Abstract
This article describes development of the Pecka Grading Rubric (PGR) as a strategy to facilitate and evaluate students' higher-order thinking in discussion boards. The purpose of this study was to describe psychometric properties of the PGR. Rubric reliability was pilot tested on a discussion board assignment used by 15 senior student registered nurse anesthetist enrolled in an Advanced Principles of Anesthesia course. Interrater and intrarater reliabilities were tested using an interclass correlation coefficient (ICC) to evaluate absolute agreement of scoring. Raters gave each category a score, scores of the categories were summed, and a total score was calculated for the entire rubric.
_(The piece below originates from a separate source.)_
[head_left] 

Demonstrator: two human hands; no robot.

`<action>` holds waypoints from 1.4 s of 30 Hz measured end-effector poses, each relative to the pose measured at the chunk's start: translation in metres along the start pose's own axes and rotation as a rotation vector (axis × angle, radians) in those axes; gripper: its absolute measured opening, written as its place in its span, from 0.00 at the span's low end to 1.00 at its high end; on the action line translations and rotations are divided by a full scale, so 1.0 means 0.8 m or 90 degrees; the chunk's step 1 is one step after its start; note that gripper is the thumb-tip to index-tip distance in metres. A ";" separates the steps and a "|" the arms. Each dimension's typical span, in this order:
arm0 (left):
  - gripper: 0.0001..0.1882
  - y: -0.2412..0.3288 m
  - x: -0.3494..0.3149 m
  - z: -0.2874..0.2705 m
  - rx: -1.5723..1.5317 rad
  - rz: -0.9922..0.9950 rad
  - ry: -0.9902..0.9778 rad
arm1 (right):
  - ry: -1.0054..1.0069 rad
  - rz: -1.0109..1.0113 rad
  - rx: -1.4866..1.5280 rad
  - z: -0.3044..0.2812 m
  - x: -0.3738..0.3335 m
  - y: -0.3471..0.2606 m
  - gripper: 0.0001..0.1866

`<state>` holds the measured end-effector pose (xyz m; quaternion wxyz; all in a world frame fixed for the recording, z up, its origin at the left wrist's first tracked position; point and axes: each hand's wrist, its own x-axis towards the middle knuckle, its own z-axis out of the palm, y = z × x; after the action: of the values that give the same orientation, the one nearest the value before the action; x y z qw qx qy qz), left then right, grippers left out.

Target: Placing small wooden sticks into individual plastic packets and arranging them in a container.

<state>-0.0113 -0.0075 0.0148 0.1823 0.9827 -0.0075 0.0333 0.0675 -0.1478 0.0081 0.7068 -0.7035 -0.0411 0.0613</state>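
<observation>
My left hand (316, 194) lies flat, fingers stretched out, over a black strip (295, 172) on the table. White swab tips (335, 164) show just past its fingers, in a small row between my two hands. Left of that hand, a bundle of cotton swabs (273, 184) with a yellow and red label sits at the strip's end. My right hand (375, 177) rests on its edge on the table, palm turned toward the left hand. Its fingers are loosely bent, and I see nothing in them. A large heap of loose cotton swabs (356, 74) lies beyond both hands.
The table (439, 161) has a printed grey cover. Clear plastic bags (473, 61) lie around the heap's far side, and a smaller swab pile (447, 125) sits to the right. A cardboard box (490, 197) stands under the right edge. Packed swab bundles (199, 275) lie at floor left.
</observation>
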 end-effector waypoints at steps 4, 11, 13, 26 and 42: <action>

Interrater (ICC = 0.939, P < .001) and intrarater (ICC = 0.902 to 0.994, P < .001) reliabilities were excellent for total point scores. A content validity index was used to evaluate content validity. Raters evaluated content validity of each cell of the PGR. The content validity index (0.8-1.0) was acceptable. Known-group validity was evaluated by comparing graduate student registered nurse anesthetists (N = 7) with undergraduate senior nursing students (N = 13). Beginning evidence indicates a valid and reliable instrument that measures higher-order thinking in the student registered nurse anesthetist.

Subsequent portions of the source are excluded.